En Europe, il y a une sorte de partenariat en fonction des capacités des pays à traiter les déchets. La France peut, à titre d’exemple, envoyer certains déchets en Belgique et inversement. Le meilleur moyen de stopper le processus de pollution serait donc de gérer le recyclage de manière locale. 

Les pourparlers, soutenus par l'administration Biden, sont actuellement à un stade préliminaire. Peut-on vraiment mettre en place des plafonds de production ou de nouvelles normes en termes de recyclage ? 

Je pense que notre premier objectif devrait être de réduire le nombre de types de plastiques disponibles. Ensuite, il faudrait revoir notre manière de consommer pour se passer d’un grand nombre de plastiques jetables. Par exemple, les sacs en plastique n’ont pas tellement d’intérêt, on pourrait s’en passer assez facilement. Au lieu de demander aux consommateurs de les réutiliser, on utilise des plastiques biosourcés, qui se retrouvent pourtant eux aussi bien souvent dans la nature. Le constat est le même pour les pailles. Ne pourrait-on pas utiliser des pailles réutilisables ou en métal ? Même si l’impact CO2 de ces objets est plus important et qu’il faudrait les utiliser de nombreuses fois pour que leur bilan soit inférieur à celui du plastique, cela reste une solution. 

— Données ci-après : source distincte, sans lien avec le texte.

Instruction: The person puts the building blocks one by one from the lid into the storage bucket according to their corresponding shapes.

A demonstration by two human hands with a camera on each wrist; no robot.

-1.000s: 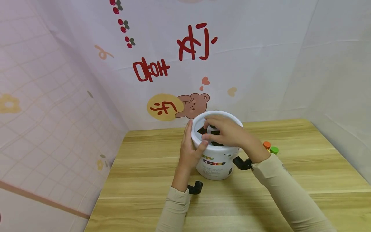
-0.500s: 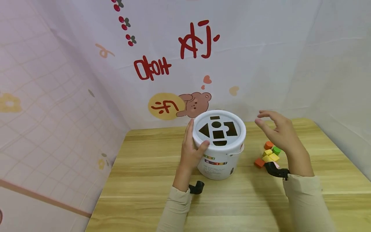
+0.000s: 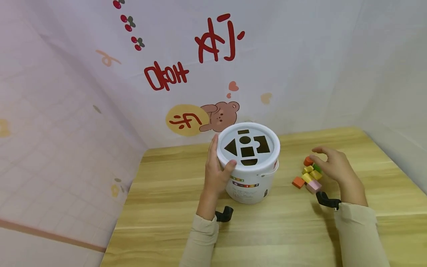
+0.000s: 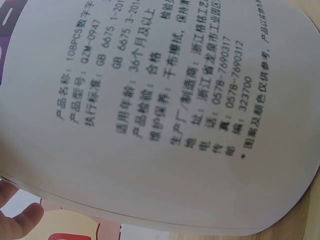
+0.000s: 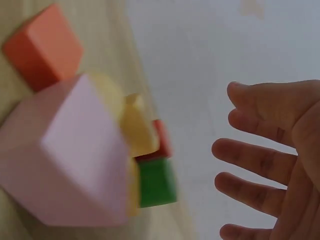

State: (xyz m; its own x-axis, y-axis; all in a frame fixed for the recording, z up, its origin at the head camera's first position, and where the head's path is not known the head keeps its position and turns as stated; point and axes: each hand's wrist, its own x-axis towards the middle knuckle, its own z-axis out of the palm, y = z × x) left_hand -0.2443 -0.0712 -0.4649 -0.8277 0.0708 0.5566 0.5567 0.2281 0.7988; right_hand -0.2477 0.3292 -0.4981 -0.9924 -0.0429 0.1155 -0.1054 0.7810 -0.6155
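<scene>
Left hand (image 3: 216,173) clasps a white bucket (image 3: 246,193) toward the table's (image 3: 267,233) far edge; nearer the right edge, the right hand (image 3: 337,168), loosely spread and holding nothing, hangs beside clustered blocks (image 3: 307,178). A clean pick likely wants a fingertip pinch on the orange cylinder (image 3: 307,161); the green block (image 3: 317,168) crowds it; a printed backdrop (image 3: 283,70) rises behind.

Bucket (image 3: 249,176): white, plastic by appearance, wall smooth with a soft sheen; printed text lies flat on it. Lid (image 3: 262,157): smooth, plastic-looking, rim glossier than the wall. Pink block (image 5: 85,160) and green block (image 5: 157,182): smooth, matt, painted look; core material cannot be told. Bench (image 3: 267,230): wood-grain surface, smooth, faint sheen. Backdrop (image 3: 283,74): matt cloth, lightly creased. Sleeves (image 3: 200,241): matt cloth, wrinkled.
</scene>
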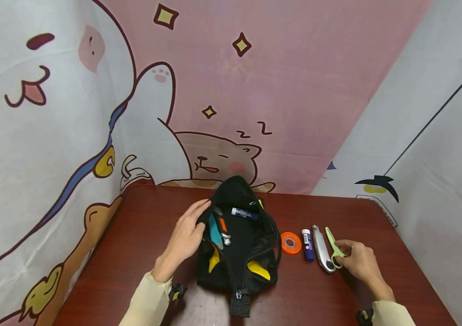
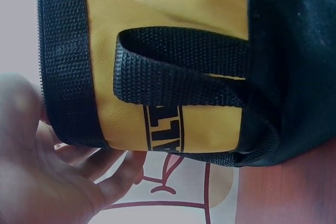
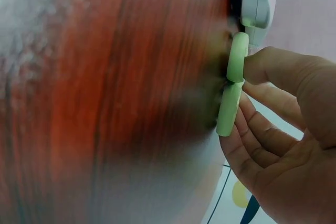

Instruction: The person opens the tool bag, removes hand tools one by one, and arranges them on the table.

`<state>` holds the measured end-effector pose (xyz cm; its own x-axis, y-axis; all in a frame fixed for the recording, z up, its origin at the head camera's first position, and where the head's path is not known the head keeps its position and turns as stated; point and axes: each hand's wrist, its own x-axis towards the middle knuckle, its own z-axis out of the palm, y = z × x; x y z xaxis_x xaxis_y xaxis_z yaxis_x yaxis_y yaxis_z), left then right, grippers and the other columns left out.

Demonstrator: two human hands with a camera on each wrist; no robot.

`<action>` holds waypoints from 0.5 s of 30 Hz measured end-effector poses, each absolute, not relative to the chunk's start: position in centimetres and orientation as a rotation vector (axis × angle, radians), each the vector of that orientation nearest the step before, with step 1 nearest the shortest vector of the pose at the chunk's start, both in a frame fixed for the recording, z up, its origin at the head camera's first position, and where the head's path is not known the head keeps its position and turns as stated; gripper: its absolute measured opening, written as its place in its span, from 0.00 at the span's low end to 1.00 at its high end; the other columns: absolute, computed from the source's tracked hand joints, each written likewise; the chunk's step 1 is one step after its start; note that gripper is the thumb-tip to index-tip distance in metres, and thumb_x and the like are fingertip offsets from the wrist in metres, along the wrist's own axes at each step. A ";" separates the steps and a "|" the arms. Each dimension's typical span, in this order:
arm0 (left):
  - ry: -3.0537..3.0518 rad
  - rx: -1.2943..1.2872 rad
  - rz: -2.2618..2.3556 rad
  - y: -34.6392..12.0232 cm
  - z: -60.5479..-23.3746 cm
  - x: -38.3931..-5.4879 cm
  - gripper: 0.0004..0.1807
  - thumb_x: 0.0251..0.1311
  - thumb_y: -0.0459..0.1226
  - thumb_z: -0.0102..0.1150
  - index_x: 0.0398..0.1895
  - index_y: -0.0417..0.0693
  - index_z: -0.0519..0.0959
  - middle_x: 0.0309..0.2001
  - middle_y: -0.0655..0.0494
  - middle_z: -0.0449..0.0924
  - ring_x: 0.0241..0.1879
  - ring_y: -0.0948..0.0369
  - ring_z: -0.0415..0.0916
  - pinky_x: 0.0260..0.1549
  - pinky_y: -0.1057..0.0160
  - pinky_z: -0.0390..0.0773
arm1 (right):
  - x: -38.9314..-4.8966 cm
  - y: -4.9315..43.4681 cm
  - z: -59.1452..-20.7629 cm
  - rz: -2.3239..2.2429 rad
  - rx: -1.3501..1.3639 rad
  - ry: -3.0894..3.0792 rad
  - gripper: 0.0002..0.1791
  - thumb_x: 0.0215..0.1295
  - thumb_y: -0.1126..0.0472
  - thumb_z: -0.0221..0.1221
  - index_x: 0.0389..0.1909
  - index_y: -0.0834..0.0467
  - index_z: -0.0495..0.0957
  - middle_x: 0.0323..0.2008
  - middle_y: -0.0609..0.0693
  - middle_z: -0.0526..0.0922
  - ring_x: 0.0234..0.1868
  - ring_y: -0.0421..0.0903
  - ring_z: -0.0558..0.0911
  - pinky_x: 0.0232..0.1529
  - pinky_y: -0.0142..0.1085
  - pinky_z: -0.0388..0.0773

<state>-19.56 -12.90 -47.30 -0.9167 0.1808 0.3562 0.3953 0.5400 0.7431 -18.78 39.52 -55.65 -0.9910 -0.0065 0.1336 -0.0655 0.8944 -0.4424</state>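
Observation:
A black and yellow tool bag (image 1: 231, 280) lies on the table with its top unzipped. My left hand (image 1: 185, 235) holds its left rim; in the left wrist view the fingers (image 2: 126, 174) reach behind the zipped edge. Inside the bag are a glue stick (image 1: 245, 213) and a teal and orange tool (image 1: 216, 230), whose kind I cannot tell. On the right, my right hand (image 1: 359, 260) pinches the handles of light green scissors (image 1: 332, 242); the right wrist view shows these scissors (image 3: 229, 106) between thumb and fingers, close to the tabletop.
Between bag and scissors, an orange round tape dispenser (image 1: 291, 243), a blue and white glue stick (image 1: 307, 245) and a silver utility knife (image 1: 323, 249) lie in a row on the brown table (image 1: 153, 226). A printed cloth (image 1: 296, 90) hangs behind and beside the table.

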 end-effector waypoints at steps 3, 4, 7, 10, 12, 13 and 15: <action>-2.540 -0.487 -1.314 -12.9 -47.3 -19.6 0.33 0.73 0.24 0.49 0.81 0.41 0.74 0.80 0.45 0.71 0.61 0.45 0.76 0.48 0.48 0.75 | -18.7 39.4 -55.6 0.694 0.060 -2.937 0.24 0.52 0.66 0.80 0.52 0.67 0.90 0.37 0.55 0.92 0.39 0.55 0.91 0.34 0.46 0.80; -2.539 -0.487 -1.315 -12.9 -47.3 -19.6 0.33 0.72 0.24 0.49 0.81 0.41 0.74 0.80 0.45 0.71 0.61 0.45 0.76 0.48 0.48 0.75 | -18.7 39.4 -55.5 0.695 0.060 -2.939 0.24 0.52 0.66 0.80 0.52 0.67 0.90 0.37 0.55 0.92 0.39 0.55 0.91 0.35 0.46 0.81; -2.540 -0.488 -1.316 -12.9 -47.3 -19.6 0.33 0.72 0.24 0.50 0.81 0.41 0.74 0.80 0.45 0.71 0.61 0.45 0.76 0.47 0.49 0.75 | -18.7 39.3 -55.4 0.693 0.050 -2.949 0.24 0.52 0.67 0.80 0.52 0.68 0.90 0.37 0.55 0.91 0.38 0.55 0.90 0.36 0.47 0.81; -2.544 -0.485 -1.321 -12.9 -47.3 -19.6 0.33 0.73 0.25 0.50 0.81 0.42 0.74 0.81 0.46 0.71 0.62 0.45 0.76 0.45 0.50 0.75 | -18.7 39.1 -55.2 0.695 0.045 -2.959 0.25 0.53 0.67 0.81 0.53 0.69 0.89 0.37 0.55 0.90 0.39 0.55 0.89 0.37 0.49 0.82; -2.543 -0.483 -1.318 -12.9 -47.3 -19.6 0.33 0.73 0.25 0.50 0.81 0.42 0.74 0.81 0.48 0.71 0.62 0.45 0.76 0.47 0.50 0.75 | -18.7 39.0 -55.1 0.693 0.047 -2.964 0.26 0.53 0.67 0.81 0.54 0.69 0.88 0.37 0.55 0.89 0.38 0.54 0.89 0.38 0.49 0.82; -2.541 -0.485 -1.316 -12.9 -47.3 -19.6 0.33 0.73 0.25 0.50 0.81 0.41 0.74 0.81 0.48 0.71 0.62 0.46 0.76 0.48 0.49 0.75 | -18.8 39.0 -55.1 0.694 0.052 -2.966 0.26 0.53 0.67 0.81 0.54 0.70 0.88 0.37 0.55 0.89 0.38 0.54 0.88 0.38 0.49 0.82; -2.539 -0.488 -1.309 -12.9 -47.3 -19.6 0.33 0.73 0.25 0.50 0.81 0.41 0.74 0.80 0.47 0.71 0.62 0.46 0.76 0.50 0.47 0.75 | -18.9 38.9 -55.1 0.691 0.058 -2.972 0.27 0.53 0.67 0.81 0.54 0.70 0.87 0.37 0.55 0.89 0.38 0.54 0.88 0.38 0.49 0.82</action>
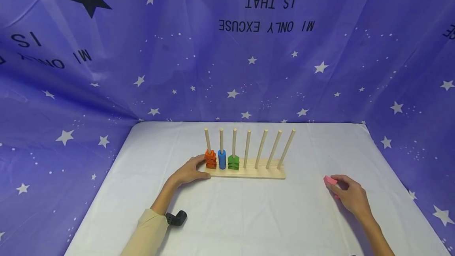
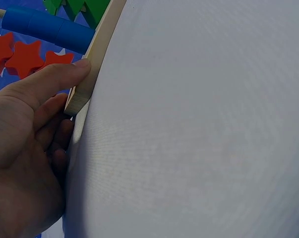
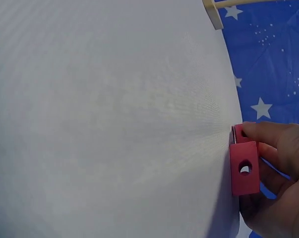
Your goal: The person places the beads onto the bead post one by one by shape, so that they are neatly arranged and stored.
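A wooden peg board (image 1: 249,174) with several upright pegs stands mid-table. My left hand (image 1: 190,171) grips its left end, the thumb along the front edge and the fingers behind. Orange star pieces (image 1: 211,160) sit on the leftmost peg, blue cylinders (image 1: 222,160) on the second, and green notched pieces (image 1: 233,162) on the third; the other pegs are bare. Off to the right, my right hand (image 1: 352,196) pinches a pink block (image 1: 329,180) low over the table. Another pink block (image 3: 244,186), rectangular with a round hole, shows close by the fingers in the right wrist view.
White cloth covers the table (image 1: 263,216). A blue-purple curtain (image 1: 213,62) printed with stars and letters surrounds its back and sides. Beside the left sleeve (image 1: 147,230) is a black device (image 1: 177,218) at the wrist.
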Demonstrator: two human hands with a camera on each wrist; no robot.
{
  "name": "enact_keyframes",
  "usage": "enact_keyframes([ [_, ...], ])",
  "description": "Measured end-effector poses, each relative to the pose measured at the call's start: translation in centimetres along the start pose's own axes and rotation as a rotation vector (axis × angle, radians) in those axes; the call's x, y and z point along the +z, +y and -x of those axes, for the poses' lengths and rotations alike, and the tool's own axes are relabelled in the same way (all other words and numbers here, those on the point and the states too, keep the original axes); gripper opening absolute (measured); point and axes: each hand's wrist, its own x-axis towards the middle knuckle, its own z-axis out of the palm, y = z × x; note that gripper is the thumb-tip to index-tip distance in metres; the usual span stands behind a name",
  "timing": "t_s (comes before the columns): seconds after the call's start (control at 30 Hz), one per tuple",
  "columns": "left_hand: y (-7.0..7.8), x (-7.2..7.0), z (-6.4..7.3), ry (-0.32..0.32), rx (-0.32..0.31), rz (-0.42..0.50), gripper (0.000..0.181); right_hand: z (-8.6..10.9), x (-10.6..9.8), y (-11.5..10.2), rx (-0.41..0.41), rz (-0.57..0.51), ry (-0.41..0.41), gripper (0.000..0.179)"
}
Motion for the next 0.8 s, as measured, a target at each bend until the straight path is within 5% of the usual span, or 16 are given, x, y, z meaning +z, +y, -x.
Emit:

De plus, pour que les objets en plastique soient facilement recyclables, il faut déjà que l’emballage ou le produit soit fabriqué à partir d’un seul type de plastique, ou de deux à condition qu’ils soient facilement séparables. Ensuite, comme je l’expliquais précédemment, il faut qu’il y ait une filière pour le recycler. Tous ces points seront probablement travaillés à Nairobi le mois prochain.